I also have a repetition system to do this multiple times.

def run_tests(times, odds, low_cpu = 0, shutdown = False):
    for i in tqdm(range(times)):
        calculate_probability(odds, low_cpu = low_cpu)
        os.chdir("..")
        os.chdir("..")
    if shutdown:
        os.system('shutdown /S /F /T 0 /hybrid')

However, if I were to run like 30 trails, it would take forever. So I decided to use the multiprocessing module to speed up the process.
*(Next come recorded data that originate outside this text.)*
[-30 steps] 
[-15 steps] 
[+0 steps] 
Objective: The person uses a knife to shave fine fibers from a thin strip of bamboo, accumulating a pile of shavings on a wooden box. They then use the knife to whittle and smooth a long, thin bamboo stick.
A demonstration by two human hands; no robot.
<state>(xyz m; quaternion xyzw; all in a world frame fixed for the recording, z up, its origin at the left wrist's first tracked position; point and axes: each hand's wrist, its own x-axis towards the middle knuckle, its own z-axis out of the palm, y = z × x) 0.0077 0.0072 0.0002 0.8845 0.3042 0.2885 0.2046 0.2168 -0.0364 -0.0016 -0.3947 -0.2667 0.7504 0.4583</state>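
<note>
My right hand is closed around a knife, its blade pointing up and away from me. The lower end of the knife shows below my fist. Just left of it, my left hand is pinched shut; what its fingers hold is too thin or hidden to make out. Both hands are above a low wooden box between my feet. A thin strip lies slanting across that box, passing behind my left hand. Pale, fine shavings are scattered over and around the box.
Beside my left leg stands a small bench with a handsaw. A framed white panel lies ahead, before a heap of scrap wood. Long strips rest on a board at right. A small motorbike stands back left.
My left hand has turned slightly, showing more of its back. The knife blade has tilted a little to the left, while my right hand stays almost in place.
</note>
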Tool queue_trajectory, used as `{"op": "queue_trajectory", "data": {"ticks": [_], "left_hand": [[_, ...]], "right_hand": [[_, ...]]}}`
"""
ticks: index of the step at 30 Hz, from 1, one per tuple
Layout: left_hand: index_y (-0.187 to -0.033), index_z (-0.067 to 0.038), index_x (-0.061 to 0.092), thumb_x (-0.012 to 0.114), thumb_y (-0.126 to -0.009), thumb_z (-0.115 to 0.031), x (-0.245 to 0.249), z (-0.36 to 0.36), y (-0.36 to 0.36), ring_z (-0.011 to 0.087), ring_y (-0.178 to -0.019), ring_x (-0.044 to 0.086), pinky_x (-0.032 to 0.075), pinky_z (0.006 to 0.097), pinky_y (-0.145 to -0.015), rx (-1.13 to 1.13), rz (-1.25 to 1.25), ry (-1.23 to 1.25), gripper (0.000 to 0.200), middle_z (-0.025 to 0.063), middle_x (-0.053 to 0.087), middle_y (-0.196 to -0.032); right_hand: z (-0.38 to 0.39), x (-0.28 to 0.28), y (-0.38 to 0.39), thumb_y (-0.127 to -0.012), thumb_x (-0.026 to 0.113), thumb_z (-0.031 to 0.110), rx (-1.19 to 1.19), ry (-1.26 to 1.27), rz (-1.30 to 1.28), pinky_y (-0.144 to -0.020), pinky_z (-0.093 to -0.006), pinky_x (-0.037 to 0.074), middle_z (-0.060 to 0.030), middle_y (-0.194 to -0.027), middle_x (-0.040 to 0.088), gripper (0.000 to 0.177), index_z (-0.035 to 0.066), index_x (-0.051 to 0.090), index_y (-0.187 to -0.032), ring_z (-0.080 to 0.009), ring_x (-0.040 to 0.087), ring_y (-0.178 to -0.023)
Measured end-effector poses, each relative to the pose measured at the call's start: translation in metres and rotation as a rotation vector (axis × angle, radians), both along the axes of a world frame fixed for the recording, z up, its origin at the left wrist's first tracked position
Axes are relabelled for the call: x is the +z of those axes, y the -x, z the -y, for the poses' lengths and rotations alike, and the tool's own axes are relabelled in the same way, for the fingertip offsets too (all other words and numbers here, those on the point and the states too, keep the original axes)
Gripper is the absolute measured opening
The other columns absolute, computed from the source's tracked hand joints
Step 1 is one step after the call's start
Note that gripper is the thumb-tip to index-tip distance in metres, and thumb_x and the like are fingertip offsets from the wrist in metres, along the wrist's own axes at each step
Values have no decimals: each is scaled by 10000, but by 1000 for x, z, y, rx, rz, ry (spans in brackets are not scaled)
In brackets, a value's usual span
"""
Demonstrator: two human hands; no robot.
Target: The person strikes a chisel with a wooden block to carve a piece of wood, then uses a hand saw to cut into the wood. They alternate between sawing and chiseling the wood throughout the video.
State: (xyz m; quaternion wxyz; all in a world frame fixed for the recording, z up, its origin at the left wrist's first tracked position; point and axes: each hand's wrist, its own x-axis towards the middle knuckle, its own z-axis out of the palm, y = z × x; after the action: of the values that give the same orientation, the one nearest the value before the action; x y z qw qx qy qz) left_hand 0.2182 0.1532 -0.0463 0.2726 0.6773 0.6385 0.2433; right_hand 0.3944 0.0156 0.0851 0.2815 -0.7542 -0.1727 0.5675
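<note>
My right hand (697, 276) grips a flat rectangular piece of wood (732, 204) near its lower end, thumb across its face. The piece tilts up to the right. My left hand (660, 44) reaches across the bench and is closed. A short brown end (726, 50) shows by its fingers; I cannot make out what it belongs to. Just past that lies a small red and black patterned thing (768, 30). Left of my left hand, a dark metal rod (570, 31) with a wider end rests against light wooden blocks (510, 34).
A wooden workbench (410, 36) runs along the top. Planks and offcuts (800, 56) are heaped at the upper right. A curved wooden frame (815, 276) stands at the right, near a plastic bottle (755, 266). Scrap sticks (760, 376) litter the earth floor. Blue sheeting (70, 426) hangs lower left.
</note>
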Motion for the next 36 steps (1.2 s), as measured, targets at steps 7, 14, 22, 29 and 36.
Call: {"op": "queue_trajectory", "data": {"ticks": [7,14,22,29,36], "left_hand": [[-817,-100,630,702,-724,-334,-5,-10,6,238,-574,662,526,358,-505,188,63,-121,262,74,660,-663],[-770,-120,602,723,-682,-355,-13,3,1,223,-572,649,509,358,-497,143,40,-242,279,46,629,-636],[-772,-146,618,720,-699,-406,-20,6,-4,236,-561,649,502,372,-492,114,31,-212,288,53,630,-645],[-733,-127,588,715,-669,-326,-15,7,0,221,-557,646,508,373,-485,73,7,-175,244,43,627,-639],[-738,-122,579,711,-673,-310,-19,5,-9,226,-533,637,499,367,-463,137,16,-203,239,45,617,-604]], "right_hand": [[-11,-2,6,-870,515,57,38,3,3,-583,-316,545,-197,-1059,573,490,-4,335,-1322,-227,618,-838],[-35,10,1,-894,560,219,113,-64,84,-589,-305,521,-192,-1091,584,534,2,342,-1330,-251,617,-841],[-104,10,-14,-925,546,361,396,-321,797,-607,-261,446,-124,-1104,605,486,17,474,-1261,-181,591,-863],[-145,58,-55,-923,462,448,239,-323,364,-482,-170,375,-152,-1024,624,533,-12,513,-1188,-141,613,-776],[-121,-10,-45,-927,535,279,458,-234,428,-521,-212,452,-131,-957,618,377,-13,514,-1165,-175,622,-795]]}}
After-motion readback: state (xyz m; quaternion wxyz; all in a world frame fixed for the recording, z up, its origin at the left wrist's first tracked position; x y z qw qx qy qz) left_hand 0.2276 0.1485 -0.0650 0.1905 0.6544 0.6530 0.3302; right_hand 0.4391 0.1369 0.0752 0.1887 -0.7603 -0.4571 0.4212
Because each run needs to write to the same file at the end, I had to collect the data and write them after the processes ended.

def calculate_probability(odds, low_cpu = 0):
    try:
        file_count = 0
        move_dir('Probability')
        move_dir(str(odds))
        d = {}
        writelist = []
        percentlist = []
        for i in tqdm(range(odds)):
            d[str(i)] = 0
            writelist.append(f'Times {i}')
            percentlist.append(f'Percent {i}')
        while True:
            if os.path.isfile(str(file_count)+'.csv'):
                file_count += 1
            else:
                break
        filename = str(file_count)
        write_to_csv(filename, 'Number', 'Value')
        rep = 500 * odds
        if rep > 10000:
            rep = 10000
        for i in range(rep):
            ran = randrange(odds)
            ran = int(ran)
            d[str(ran)] += 1
            if i == 999:
                write_to_csv(filename, i, ran+1, newline = False)
            else:
                write_to_csv(filename, i, ran+1)
            if low_cpu:
                time.sleep(0.01*float(low_cpu))
        writelist2 = []
        percentlist2 = []
        for i in range(odds):
            val = d[str(i)]
            writelist2.append(val)
            percentlist2.append(round(((val/rep)*100), 2))
        return (writelist, percentlist, writelist2, percentlist2)
    except(KeyboardInterrupt, SystemExit):
        try:
            os.remove(str(file_count)+'.csv')
        finally:
            exit()

def worker(odds, returndict, num, low_cpu = 0):
    returndict[f'write{num}'] = calculate_probability(odds, low_cpu = low_cpu)
    os.chdir("..")
    os.chdir("..")
    os.system('cls')

def run_tests(times, odds, low_cpu = 0, shutdown = False):
    print('Starting...')
    manager = Manager()
    return_dict = manager.dict()
    job_list = []
    for i in range(times):
        p = Process(target=worker, args=(odds,return_dict,i), kwargs = {'low_cpu' : low_cpu})
        job_list.append(p)
        p.start()

    try:
        for proc in job_list:
            proc.join()
    except KeyboardInterrupt:
        print('User quit program...')
        time.sleep(5)
        for proc in job_list:
            proc.join()
        exit()
    else:
        move_dir('Probability')
        move_dir(str(odds))
        if not os.path.isfile('runs.csv'):
            write_to_csv('runs', return_dict.values()[0][0], return_dict.values()[0][1])
        for value in return_dict.values():
            write_to_csv('runs', value[2], value[3])
        print('Done!')
    finally:
        if shutdown:
            os.system('shutdown /S /F /T 0 /hybrid')

However, when I run this new code, there is one progressbar, and each process overwrites the bar, so the bar is flashing with random numbers, making the bar useful. I want to have a stack of bars, one for each process, that each update without interrupting the others. The bars do not need to be ordered; I just need to have an idea of how fast each process is doing their tasks.


Solution

  • STDOUT is just a stream, and all of your processes are attached to the same one, so there's no direct way to tell it to print the output from different processes on different lines.

    Probably the simplest way to achieve this would be to have a separate process that is responsible for aggregating the status of all the other processes and reporting the results. You can use a multiprocessing.Queue to pass data from the worker threads to the status thread, then the status thread can print the status to stdout. If you want a stack of progress bars, you'll have to get a little creative with the formatting (essentially update all the progress bars at the same time and print them in the same order so they appear to stack up).